▶ **Exercise details**
Start to finish, return the listing exactly as written.

*** Block opens ***

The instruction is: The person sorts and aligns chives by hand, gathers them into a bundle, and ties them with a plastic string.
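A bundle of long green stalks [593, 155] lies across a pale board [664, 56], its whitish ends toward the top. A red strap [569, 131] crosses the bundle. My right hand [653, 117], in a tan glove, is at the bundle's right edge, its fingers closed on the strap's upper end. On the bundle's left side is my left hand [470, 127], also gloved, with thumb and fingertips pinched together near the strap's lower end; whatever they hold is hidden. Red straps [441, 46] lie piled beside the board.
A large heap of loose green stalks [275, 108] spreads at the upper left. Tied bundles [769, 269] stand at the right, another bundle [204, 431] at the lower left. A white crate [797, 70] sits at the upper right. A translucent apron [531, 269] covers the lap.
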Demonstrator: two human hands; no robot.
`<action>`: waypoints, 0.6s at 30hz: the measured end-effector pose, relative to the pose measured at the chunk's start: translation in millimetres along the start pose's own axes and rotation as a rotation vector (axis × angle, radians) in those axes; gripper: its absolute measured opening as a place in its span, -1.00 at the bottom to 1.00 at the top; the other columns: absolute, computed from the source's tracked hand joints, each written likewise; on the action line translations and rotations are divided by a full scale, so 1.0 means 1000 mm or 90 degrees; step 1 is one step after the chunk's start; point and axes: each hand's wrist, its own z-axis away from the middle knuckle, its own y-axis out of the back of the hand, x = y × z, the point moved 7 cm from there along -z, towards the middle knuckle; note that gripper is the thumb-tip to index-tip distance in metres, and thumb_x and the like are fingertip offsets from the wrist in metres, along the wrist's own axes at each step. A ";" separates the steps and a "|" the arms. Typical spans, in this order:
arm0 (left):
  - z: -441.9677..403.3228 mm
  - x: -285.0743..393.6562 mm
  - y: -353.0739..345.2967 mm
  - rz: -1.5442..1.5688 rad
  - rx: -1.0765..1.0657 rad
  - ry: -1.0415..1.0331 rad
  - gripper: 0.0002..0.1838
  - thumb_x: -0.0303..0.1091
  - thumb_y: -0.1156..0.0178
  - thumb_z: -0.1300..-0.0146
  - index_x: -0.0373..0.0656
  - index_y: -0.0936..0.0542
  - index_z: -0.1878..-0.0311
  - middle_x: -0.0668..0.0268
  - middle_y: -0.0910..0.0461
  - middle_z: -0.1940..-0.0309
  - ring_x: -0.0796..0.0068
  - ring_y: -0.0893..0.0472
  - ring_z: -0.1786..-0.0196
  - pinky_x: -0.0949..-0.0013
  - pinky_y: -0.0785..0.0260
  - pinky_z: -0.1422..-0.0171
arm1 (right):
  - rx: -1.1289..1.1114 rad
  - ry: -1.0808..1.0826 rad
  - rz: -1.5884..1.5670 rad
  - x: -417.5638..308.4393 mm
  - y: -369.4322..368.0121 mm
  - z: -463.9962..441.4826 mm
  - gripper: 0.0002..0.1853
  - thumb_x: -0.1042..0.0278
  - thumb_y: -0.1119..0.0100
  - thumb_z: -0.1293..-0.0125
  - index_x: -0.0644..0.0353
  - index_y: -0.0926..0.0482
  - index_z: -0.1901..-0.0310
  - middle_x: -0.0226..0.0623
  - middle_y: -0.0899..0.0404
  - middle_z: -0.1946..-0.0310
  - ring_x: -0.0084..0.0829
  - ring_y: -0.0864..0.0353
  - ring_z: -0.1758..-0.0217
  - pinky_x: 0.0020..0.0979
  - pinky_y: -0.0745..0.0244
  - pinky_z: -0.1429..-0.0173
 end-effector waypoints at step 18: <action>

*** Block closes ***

▶ **Worked solution**
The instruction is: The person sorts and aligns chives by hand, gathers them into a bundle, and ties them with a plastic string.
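A bundle of long green stalks [593, 155] lies across a pale board [664, 56], its whitish ends toward the top. A red strap [569, 131] crosses the bundle. My right hand [653, 117], in a tan glove, is at the bundle's right edge, its fingers closed on the strap's upper end. On the bundle's left side is my left hand [470, 127], also gloved, with thumb and fingertips pinched together near the strap's lower end; whatever they hold is hidden. Red straps [441, 46] lie piled beside the board.
A large heap of loose green stalks [275, 108] spreads at the upper left. Tied bundles [769, 269] stand at the right, another bundle [204, 431] at the lower left. A white crate [797, 70] sits at the upper right. A translucent apron [531, 269] covers the lap.
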Demonstrator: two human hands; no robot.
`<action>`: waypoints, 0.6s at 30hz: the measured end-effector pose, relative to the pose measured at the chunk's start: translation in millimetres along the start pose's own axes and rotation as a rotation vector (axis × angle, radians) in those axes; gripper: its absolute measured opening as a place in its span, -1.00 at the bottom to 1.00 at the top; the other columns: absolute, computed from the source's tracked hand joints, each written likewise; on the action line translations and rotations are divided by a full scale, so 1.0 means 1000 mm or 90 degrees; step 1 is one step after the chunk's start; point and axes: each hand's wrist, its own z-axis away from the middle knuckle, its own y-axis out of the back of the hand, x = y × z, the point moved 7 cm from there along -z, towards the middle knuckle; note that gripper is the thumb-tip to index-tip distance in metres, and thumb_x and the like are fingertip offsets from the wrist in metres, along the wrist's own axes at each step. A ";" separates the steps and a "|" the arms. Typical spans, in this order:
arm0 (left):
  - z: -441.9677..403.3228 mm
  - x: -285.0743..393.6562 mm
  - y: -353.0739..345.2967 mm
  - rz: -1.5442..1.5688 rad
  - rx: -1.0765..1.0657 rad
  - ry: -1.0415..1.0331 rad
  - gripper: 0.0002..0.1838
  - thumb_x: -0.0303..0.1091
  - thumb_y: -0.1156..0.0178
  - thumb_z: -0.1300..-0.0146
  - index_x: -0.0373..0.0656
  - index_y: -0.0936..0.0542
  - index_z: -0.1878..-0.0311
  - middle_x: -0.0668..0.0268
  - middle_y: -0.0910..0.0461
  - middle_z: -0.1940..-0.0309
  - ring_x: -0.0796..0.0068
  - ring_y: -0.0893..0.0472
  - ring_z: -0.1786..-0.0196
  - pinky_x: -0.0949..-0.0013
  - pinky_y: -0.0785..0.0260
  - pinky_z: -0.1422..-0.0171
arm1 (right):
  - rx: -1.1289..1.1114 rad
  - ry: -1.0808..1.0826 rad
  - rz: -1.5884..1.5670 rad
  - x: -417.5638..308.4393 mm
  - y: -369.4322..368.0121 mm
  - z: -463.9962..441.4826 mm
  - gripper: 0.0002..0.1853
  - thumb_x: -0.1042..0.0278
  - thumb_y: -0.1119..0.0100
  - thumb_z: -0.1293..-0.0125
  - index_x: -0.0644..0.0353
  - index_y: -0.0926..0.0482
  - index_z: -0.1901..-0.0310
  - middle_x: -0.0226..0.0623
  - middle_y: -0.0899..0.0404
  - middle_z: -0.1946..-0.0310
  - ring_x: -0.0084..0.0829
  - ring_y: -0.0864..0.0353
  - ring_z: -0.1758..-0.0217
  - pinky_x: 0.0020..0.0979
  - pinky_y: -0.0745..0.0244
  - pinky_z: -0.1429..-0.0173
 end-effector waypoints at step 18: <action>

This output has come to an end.